> _EXERCISE_: Below is a listing. Quote from it, exactly, the lines from the one containing "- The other" down to the one containing "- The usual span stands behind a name", both ends included, and nothing else.
********
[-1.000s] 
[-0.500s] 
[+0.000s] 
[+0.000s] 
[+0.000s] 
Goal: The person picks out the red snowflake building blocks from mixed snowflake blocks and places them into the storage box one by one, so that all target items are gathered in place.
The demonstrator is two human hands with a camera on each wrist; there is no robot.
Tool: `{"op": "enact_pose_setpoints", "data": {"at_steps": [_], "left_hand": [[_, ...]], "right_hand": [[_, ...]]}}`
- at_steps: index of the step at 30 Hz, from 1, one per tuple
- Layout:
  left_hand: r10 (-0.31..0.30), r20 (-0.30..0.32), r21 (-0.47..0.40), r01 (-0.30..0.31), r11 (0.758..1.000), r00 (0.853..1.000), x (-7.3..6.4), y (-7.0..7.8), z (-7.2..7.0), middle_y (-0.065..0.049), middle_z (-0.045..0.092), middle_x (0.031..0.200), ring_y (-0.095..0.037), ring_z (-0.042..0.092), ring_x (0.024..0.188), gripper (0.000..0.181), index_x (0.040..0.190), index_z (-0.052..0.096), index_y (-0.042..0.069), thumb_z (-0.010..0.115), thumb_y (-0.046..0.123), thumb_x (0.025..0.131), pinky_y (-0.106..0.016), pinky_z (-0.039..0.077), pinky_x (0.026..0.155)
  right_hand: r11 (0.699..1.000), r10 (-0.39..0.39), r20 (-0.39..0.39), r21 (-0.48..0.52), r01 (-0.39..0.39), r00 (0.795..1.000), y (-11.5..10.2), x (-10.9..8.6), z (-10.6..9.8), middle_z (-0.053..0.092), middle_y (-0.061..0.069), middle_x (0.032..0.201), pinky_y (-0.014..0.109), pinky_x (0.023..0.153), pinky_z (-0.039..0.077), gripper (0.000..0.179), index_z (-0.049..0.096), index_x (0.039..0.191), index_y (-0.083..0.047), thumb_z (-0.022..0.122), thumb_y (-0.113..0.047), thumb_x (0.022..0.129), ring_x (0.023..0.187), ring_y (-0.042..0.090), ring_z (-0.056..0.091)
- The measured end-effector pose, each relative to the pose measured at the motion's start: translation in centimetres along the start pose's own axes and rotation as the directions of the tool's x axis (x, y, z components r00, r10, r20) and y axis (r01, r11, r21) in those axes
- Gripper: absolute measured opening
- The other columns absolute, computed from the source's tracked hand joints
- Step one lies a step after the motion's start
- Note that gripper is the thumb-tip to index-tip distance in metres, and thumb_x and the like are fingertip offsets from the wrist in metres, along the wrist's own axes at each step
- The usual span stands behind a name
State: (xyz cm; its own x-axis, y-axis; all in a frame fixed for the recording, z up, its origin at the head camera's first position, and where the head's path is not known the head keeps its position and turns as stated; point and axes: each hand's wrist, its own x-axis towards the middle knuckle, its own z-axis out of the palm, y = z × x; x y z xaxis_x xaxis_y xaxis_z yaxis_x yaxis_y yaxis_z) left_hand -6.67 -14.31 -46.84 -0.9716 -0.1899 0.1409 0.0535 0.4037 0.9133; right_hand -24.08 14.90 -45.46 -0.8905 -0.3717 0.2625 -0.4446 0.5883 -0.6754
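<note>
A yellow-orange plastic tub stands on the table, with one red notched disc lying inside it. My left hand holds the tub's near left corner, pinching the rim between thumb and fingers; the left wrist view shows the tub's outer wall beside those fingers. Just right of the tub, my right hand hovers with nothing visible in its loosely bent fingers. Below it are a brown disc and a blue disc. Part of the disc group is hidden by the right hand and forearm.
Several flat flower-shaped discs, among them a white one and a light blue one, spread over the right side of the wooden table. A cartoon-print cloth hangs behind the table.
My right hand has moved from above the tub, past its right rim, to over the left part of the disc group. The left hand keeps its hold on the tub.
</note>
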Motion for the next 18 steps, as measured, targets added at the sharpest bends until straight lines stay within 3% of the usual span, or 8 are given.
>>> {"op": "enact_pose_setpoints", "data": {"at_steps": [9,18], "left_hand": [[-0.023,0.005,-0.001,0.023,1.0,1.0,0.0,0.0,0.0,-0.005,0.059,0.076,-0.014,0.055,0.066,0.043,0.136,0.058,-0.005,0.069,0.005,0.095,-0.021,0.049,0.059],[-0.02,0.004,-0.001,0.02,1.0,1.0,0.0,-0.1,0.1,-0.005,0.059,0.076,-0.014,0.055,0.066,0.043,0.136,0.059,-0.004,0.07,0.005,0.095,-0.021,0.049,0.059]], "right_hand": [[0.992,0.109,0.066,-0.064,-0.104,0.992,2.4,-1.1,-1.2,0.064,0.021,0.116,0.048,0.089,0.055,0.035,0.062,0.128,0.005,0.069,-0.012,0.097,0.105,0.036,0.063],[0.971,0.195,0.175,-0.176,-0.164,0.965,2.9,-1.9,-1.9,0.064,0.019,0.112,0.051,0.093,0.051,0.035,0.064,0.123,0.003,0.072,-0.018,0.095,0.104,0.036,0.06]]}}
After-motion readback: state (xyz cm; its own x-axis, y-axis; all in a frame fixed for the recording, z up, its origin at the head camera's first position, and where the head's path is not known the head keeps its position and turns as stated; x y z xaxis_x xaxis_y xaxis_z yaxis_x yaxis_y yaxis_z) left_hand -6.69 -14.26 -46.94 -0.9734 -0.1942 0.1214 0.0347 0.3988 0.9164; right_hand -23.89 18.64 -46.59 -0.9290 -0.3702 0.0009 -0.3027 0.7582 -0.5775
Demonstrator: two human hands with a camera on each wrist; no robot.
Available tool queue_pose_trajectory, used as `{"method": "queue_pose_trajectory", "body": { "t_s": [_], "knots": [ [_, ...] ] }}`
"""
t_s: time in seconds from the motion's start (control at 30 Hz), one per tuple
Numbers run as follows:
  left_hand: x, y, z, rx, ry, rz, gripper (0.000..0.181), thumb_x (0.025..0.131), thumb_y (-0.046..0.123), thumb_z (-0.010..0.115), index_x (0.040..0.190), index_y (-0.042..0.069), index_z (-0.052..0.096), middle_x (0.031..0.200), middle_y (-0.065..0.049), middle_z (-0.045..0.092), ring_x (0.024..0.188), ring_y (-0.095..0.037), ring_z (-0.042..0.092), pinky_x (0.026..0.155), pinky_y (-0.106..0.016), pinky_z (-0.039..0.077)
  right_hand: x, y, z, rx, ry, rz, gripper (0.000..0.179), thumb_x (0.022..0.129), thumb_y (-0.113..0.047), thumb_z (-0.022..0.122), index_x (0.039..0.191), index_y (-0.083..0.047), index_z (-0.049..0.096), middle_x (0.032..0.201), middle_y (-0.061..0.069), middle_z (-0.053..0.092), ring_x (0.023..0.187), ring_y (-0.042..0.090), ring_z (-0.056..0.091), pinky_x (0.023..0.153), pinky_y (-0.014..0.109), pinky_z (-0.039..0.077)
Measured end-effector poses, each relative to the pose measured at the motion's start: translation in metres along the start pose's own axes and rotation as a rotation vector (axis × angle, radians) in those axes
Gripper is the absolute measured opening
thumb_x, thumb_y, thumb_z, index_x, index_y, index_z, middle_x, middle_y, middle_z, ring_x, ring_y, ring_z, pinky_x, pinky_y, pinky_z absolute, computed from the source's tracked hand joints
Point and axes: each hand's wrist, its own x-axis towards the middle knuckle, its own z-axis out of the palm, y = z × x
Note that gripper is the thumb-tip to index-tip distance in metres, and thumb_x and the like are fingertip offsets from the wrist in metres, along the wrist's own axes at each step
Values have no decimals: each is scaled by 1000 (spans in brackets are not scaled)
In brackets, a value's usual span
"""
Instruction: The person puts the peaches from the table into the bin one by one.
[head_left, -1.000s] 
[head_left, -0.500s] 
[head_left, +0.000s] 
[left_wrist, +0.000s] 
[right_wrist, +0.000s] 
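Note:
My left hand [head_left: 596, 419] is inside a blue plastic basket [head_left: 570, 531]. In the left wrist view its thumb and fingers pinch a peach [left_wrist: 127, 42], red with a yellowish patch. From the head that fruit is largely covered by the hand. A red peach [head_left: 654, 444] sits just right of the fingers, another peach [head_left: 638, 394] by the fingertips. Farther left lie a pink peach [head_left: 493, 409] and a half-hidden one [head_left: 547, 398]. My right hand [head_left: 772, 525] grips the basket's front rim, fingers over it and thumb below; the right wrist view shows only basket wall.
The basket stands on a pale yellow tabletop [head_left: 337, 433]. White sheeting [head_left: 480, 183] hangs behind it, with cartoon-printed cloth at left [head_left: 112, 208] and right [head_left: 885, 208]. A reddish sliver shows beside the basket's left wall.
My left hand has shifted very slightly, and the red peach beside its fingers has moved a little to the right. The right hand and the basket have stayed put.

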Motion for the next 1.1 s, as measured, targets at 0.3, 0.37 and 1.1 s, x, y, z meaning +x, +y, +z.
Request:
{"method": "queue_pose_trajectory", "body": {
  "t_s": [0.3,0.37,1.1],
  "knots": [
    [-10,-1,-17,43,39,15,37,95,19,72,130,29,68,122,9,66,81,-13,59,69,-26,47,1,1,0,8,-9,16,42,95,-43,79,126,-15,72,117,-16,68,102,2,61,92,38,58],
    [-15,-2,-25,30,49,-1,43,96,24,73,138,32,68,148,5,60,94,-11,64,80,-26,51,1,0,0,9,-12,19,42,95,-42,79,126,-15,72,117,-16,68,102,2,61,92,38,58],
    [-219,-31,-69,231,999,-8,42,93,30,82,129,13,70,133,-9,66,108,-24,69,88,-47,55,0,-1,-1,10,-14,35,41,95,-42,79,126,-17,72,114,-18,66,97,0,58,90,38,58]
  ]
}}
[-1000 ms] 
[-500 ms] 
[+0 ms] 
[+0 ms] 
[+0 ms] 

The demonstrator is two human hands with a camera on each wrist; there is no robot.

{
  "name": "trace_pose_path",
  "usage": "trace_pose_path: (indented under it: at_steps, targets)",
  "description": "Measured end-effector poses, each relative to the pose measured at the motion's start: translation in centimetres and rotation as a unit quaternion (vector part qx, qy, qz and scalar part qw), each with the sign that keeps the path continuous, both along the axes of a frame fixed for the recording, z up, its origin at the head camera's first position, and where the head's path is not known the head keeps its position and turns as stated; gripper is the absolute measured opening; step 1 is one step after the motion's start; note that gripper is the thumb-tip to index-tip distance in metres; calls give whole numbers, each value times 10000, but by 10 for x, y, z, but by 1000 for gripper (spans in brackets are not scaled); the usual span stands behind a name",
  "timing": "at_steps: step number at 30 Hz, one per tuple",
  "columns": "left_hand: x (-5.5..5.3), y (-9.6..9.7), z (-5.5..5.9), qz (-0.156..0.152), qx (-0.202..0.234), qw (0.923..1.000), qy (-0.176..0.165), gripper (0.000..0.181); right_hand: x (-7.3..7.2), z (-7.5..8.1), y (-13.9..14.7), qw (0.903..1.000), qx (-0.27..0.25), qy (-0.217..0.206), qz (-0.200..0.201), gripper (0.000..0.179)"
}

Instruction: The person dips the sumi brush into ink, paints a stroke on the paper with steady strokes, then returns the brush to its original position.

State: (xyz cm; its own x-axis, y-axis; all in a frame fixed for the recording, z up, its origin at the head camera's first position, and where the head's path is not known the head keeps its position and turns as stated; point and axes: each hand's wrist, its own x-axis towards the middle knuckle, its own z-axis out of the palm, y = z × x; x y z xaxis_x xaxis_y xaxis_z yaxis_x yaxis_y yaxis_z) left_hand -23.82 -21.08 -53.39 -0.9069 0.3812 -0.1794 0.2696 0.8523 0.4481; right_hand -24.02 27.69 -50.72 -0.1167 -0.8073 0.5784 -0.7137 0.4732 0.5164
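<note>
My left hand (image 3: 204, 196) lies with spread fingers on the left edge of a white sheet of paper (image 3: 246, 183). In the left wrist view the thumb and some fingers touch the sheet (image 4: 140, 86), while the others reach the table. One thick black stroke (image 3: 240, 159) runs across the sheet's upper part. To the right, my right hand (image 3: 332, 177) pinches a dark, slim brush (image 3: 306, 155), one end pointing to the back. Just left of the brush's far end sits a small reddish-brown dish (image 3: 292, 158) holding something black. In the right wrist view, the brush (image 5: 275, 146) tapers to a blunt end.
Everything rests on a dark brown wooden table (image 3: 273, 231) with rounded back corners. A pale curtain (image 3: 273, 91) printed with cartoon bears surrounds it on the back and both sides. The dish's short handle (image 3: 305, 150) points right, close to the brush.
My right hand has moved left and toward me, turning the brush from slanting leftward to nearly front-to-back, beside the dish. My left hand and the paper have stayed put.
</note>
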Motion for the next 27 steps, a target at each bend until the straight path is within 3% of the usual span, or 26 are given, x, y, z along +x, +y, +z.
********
> _TASK RESULT_:
- The other columns absolute, computed from the source's tracked hand joints
- Step one lies a step after the motion's start
- Note that gripper is the thumb-tip to index-tip distance in metres, and thumb_x and the like are fingertip offsets from the wrist in metres, along the wrist's own axes at each step
- The usual span stands behind a name

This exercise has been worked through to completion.